Open dhartness opened 1 year ago
Hi @dhartness
Thanks for the report - I have some suspicions as to what might cause this, but nothing stands out as "the obvious" thing.
The issue stems from the native library and is therefore "uncatchable" from Python side.
I think it'd be best if you set the creating of coredump files & share that after this crash.
echo 'core' | sudo tee /proc/sys/kernel/core_pattern
ulimit -c unlimited
# Then execute the script
If you see the above crash you should get a core.[id]
file - we'll be able to analyze that, to see into what state the system got for it to crash in such manner.
Will do. Thanks for the directive.
I'm going to add that command to the crontab. It finally occurred again but apparently someone had undone my changes.
@themarpe, I'm looking around in the Queue code area due to another issue.
parseMessageToADatatype()
does do some pointer things without validating them. It assumes the earlier readMove()
in the Queue loop throws when XLink has an internal error. However, if XLink is "X_LINK_SUCCESS" yet XLink didn't populate a valid StreamPacketDesc
...then parseMessageToADatatype()
blindly uses them and could segfault. I could imagine a scenario of an OAK device creating a StreamPacketDesc_t with unexpected/bad values and then that invalid struct is sent to the host and then passed to parseMessageToADatatype()
that blindly uses it.
I think validating a StreamPacketDesc
is limited.

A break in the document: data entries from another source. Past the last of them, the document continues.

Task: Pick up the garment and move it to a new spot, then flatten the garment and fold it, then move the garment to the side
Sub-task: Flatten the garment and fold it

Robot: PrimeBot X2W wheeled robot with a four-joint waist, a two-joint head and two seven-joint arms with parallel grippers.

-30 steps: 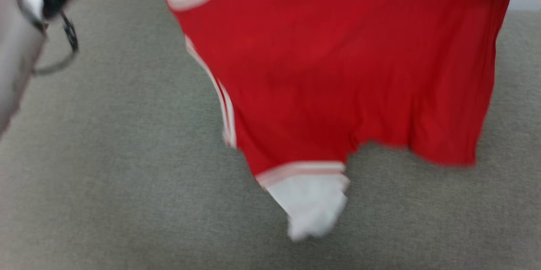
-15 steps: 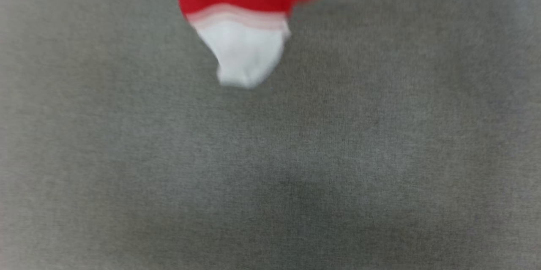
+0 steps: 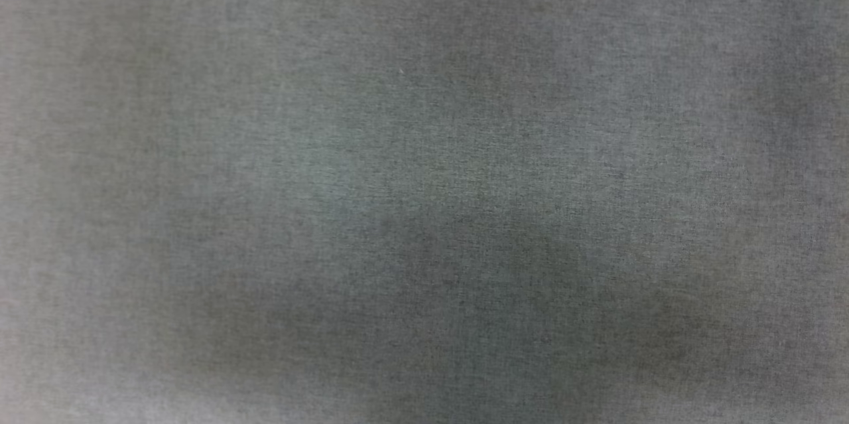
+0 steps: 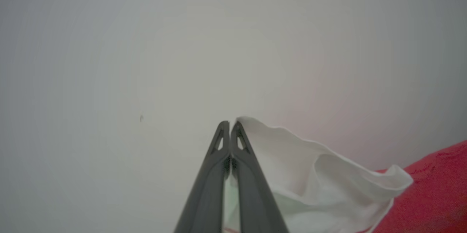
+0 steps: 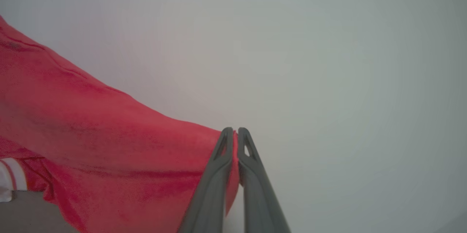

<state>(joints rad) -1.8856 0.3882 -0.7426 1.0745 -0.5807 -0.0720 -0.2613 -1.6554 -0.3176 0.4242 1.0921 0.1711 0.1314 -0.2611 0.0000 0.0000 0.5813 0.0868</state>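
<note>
At left, the left gripper (image 4: 230,123) is shown closed on a white sleeve edge of the garment (image 4: 321,178), the red body being seen at the lower right of the left wrist view. At right, the right gripper (image 5: 236,130) is clamped on a red edge of the same cloth, which is held aloft against a pale background (image 5: 328,43). A grey fabric surface (image 3: 424,185) is presented in the head view. The pick-up is judged done and the transfer under way; laying down, flattening, folding and setting aside are left.
</note>
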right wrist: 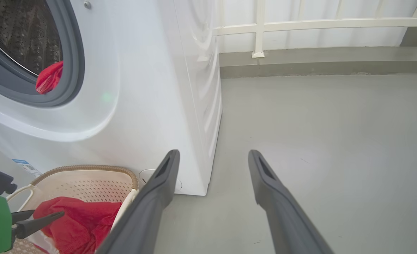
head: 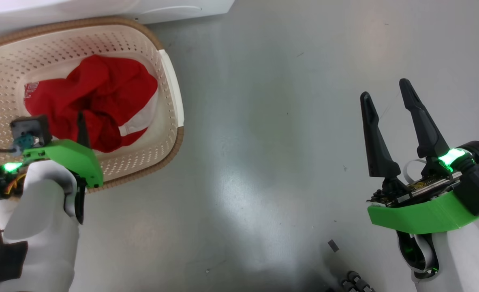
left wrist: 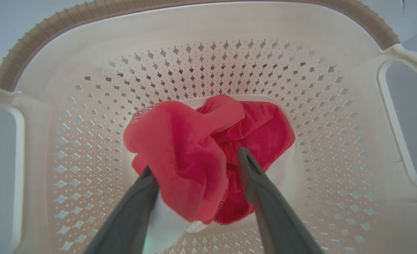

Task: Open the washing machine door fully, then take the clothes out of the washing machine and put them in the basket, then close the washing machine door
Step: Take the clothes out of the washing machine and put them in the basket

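Clothes (left wrist: 180,141) lie in basket (left wrist: 208,21), long axis handle to handle; left claw (left wrist: 194,159) spread loose astride them; right claw (head: 384,88) open, empty.

Clothes (head: 97,97) in basket (head: 164,105) before washing machine (head: 182,7)

basket (head: 81,22): one
washing machine (right wrist: 141,88): one
grippers: two, left gripper (left wrist: 194,159) and right gripper (right wrist: 213,153)
clothes: one red bundle (head: 101,93) in the basket, one red piece (right wrist: 49,79) in the drum

Head: I look down on the basket (head: 164,109).
Left wrist: close inside it.
Right wrist: low, toward the washing machine (right wrist: 141,88); basket shared.
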You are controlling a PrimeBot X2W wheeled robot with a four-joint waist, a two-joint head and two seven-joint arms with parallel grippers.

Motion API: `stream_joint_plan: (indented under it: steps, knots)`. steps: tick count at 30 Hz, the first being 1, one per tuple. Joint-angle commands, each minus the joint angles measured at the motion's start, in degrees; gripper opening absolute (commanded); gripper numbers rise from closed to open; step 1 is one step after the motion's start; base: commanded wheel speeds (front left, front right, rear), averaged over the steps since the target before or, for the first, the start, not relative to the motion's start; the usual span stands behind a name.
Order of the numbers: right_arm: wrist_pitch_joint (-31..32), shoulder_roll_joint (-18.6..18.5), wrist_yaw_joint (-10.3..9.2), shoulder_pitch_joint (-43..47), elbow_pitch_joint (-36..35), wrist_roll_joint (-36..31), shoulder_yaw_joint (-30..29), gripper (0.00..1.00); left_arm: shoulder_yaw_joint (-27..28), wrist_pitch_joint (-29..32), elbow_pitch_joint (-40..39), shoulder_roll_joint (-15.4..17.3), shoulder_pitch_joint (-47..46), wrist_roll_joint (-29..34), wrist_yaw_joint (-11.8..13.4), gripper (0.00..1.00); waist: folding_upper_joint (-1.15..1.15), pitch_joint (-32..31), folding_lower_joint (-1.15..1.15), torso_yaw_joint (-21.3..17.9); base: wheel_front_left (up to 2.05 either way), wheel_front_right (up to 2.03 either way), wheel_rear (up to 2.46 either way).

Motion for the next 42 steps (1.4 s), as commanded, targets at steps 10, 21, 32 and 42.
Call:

Code could check for data != null
and length > 8
. But its not possible to validate that the memory block to which data points is actually length size--that needs to be done/checked within the XLink code itself. I don't (yet) see in code any checks that the serializedObjectSize
is actually the size needed for each of the parseDatatype<T>
in the switch/case. They usually call utility::deserialize()
and then nlohmann::json::parse(raw pointers)

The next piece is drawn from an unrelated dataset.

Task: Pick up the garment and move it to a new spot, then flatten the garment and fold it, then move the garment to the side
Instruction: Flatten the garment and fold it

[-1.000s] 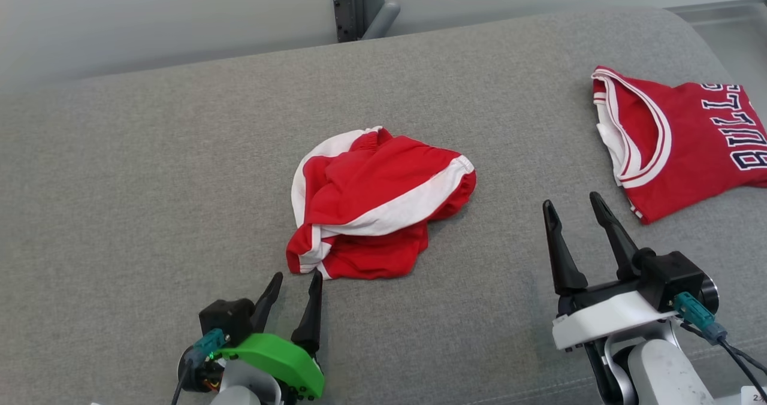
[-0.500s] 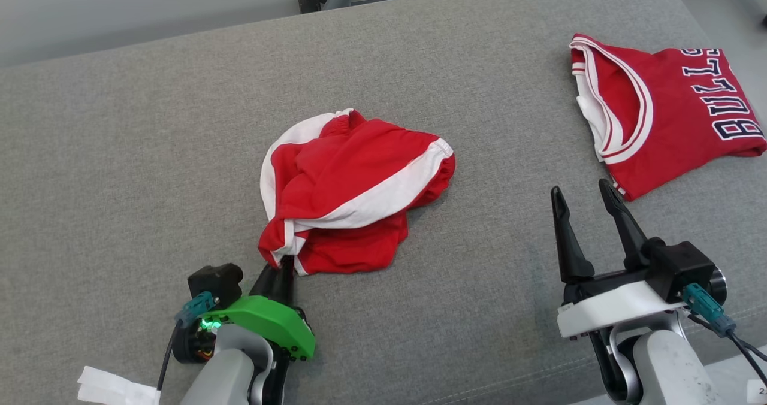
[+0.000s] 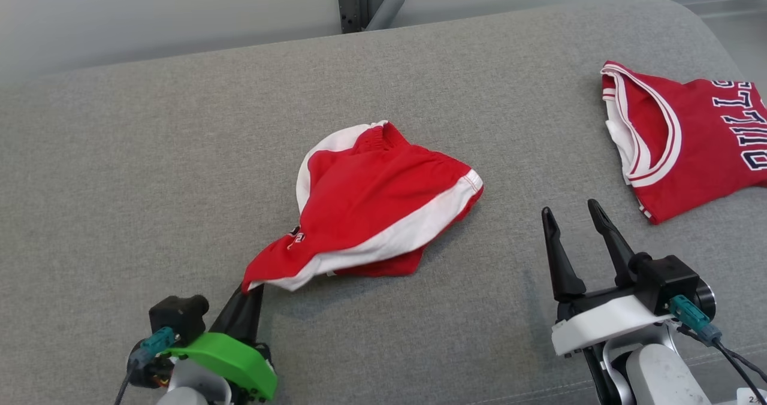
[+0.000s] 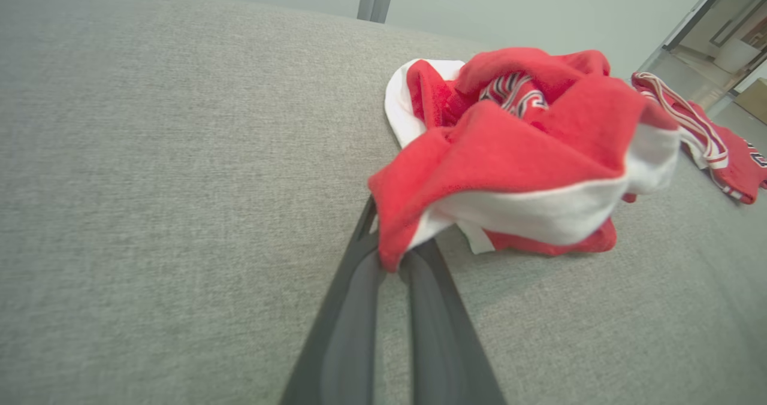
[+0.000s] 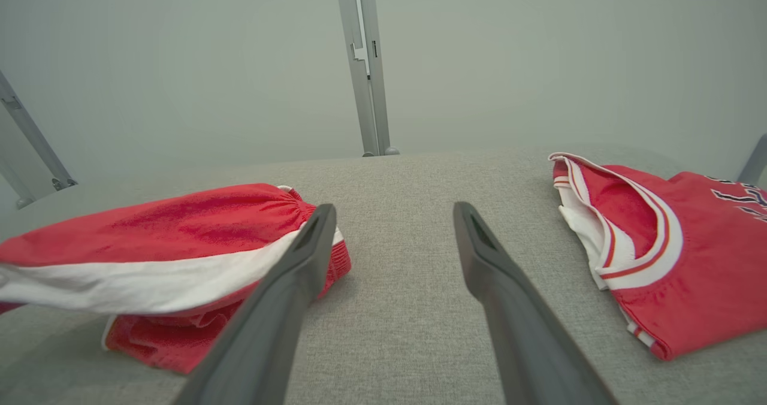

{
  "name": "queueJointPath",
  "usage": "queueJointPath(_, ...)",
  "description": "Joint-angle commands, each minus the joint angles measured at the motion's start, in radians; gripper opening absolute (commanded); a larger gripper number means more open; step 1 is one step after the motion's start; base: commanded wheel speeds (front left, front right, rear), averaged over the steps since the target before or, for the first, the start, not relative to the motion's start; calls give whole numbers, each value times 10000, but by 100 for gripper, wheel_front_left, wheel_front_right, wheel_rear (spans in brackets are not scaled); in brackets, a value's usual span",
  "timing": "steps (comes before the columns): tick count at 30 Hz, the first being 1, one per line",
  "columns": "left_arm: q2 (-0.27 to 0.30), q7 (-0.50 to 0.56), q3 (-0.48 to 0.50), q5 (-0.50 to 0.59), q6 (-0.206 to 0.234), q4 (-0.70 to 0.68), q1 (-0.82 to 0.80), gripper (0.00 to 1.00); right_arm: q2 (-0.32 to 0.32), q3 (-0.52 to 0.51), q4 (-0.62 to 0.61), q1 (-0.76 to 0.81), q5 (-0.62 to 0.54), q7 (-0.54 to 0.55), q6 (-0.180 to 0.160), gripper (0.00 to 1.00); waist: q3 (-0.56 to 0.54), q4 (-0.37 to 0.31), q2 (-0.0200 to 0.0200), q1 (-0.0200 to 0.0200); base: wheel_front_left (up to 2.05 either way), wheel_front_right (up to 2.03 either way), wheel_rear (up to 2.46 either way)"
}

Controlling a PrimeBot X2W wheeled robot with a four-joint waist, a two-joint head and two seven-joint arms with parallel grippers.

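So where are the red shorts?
The red shorts lie in the head view's middle, one corner pinched by the left gripper, left of the red jersey.

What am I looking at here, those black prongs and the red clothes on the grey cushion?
This is a two-armed robot. The picture showing both arms comes from a camera on its head, looking down; the other two come from cameras on its wrists, looking along each hand's two dark fingers. On the grey cushion lie crumpled red-and-white shorts and, to the right, a red jersey. The left hand is shut on a corner of the shorts. The right hand is open and holds nothing, between the two garments.
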Motion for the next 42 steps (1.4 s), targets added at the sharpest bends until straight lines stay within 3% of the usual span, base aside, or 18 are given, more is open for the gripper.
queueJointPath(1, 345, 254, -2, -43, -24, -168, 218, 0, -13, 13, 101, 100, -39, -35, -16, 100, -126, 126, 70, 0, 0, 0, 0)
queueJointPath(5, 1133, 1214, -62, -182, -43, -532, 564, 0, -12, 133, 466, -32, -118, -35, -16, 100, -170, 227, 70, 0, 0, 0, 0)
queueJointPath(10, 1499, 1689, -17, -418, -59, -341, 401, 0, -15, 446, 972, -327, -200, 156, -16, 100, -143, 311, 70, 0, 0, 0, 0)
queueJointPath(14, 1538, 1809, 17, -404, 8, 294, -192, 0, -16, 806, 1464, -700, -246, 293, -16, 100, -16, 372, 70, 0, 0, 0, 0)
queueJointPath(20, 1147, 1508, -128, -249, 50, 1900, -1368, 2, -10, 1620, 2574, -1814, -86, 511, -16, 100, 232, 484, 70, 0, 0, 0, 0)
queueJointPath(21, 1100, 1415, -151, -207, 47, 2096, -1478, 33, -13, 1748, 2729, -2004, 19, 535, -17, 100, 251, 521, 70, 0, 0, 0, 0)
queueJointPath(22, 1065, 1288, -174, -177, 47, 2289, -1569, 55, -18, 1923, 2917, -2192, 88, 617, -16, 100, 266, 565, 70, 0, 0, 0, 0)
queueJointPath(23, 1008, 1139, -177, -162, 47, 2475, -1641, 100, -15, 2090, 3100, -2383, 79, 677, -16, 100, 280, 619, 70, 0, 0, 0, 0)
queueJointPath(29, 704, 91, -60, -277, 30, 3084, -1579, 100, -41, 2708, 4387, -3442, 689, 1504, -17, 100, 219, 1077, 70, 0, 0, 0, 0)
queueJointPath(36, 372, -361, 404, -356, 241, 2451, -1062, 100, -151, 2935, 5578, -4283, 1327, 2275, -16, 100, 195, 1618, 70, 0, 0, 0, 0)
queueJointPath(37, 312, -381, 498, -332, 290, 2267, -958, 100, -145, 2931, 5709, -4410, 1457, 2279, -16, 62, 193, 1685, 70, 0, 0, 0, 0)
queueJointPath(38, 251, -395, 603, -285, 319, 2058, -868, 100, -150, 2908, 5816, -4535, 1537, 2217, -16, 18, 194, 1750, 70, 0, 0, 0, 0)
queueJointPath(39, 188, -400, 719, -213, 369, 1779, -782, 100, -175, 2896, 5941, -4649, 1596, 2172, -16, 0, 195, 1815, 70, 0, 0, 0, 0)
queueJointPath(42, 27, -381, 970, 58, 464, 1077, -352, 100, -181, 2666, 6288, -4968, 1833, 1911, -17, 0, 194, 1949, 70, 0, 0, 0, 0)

. So if those pointers are invalid/out-of-bounds, it could segfault.
Google search suggests that the specific segfault of Invalid permissions for mapped object
is often associated with trying to manipulate const values (i.e. trying to write to read-only memory). But perhaps that segfault message is misleading. 🤷♀️
Here's example of a StreamPacketDesc
with ::data=null and ::length=0. It causes pointer wraparound and then a segfault.
https://godbolt.org/z/eYhncd4Gq
I agree with the analysis - if packet was sent through but is not validly constructed (or somehow corrupted in flight), the this could occur.
I'll dive into it and make it more robust + add some tests to go along.
Was checking this a little when it was first reported, but i assume it must fall down to a packet being garbled but still successfully coming through stack.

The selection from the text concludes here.